Przez cały czas trwania igrzysk obowiązywać będzie zasada rezerwacji aktywności mediów. Oznacza to, że każdy dziennikarz codziennie będzie musiał składać pisemny wniosek, w którym wyjaśni, co chce zrobić następnego dnia i dopiero po wydaniu zgody, będzie mógł przystąpić do pracy. W ciągu jednego dnia będzie można pojawić się w maksymalnie dziesięciu miejscach. Aplikacja zainstalowana na smartphonach będzie nas alarmować, jeżeli nasza aktywność jest zbyt intensywna, a liczba spotkań z innymi osobami zbyt duża. Japończycy będą też na bieżąco decydowali, jak często dziennikarze będą testowani. Liczba covidowych testów będzie uzależniona od liczby spotkań ze sportowcami i członkami narodowych reprezentacji. To może być nawet nakaz codziennego testowania.

Tylko oklaski

Ale nie tylko dziennikarzy, sportowców i wolontariuszy dotknie covidowy reżim. To będą igrzyska bez międzynarodowej publiczności. Nie oznacza to jednak, że trybuny będą w stu procentach puste. Japończycy będą mieli szansę przyglądać się zawodom pod jednym warunkiem.
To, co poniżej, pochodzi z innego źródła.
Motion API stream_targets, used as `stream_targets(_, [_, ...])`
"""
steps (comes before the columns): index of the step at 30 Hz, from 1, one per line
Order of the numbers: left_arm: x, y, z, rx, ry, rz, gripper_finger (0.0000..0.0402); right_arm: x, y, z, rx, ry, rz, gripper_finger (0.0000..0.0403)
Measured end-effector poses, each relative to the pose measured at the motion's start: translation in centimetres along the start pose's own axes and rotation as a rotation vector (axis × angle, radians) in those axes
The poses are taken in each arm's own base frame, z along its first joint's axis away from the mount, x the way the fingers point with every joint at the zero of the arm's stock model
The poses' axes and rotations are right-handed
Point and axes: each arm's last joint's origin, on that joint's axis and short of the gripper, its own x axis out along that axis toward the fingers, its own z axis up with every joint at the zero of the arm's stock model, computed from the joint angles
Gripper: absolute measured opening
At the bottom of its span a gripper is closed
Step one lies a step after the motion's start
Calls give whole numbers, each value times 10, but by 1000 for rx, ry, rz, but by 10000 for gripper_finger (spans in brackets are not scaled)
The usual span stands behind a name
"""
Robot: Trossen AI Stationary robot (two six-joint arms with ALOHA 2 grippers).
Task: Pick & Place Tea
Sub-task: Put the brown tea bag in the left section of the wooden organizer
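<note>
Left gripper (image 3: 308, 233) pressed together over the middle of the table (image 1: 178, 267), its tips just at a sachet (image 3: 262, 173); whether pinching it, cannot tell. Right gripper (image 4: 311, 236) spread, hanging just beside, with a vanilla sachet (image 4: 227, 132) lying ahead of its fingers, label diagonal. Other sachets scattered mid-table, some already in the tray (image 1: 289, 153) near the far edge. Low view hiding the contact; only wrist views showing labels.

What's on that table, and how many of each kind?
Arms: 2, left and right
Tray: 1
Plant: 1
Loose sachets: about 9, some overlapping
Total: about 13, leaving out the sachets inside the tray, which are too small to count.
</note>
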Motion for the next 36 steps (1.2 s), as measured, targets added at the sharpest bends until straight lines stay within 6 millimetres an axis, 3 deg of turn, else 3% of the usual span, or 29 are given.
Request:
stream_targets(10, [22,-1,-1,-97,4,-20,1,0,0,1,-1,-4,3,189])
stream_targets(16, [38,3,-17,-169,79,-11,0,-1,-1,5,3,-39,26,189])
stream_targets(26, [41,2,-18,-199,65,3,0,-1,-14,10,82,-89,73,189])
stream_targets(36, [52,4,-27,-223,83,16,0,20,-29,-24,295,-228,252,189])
Nie wolno krzyczeć i śpiewać. Jedynie oklaski mają być formą wyrażania sportowych emocji. Z tym problemu nie powinno być, bo Japończycy są narodem zdyscyplinowanym i podchodzą do innych z ogromnym szacunkiem. Choć i oni mają pewną granicę cierpliwości i już nie raz demonstrowali swoje niezadowolenie z powodu organizacji igrzysk w Tokio. Z niecierpliwością czekam na ich rozpoczęcie. Bo choć dziennikarska aktywność ze względu na pandemię będzie ograniczona, to jestem jednak przekonany, że będzie o czym mówić i pisać.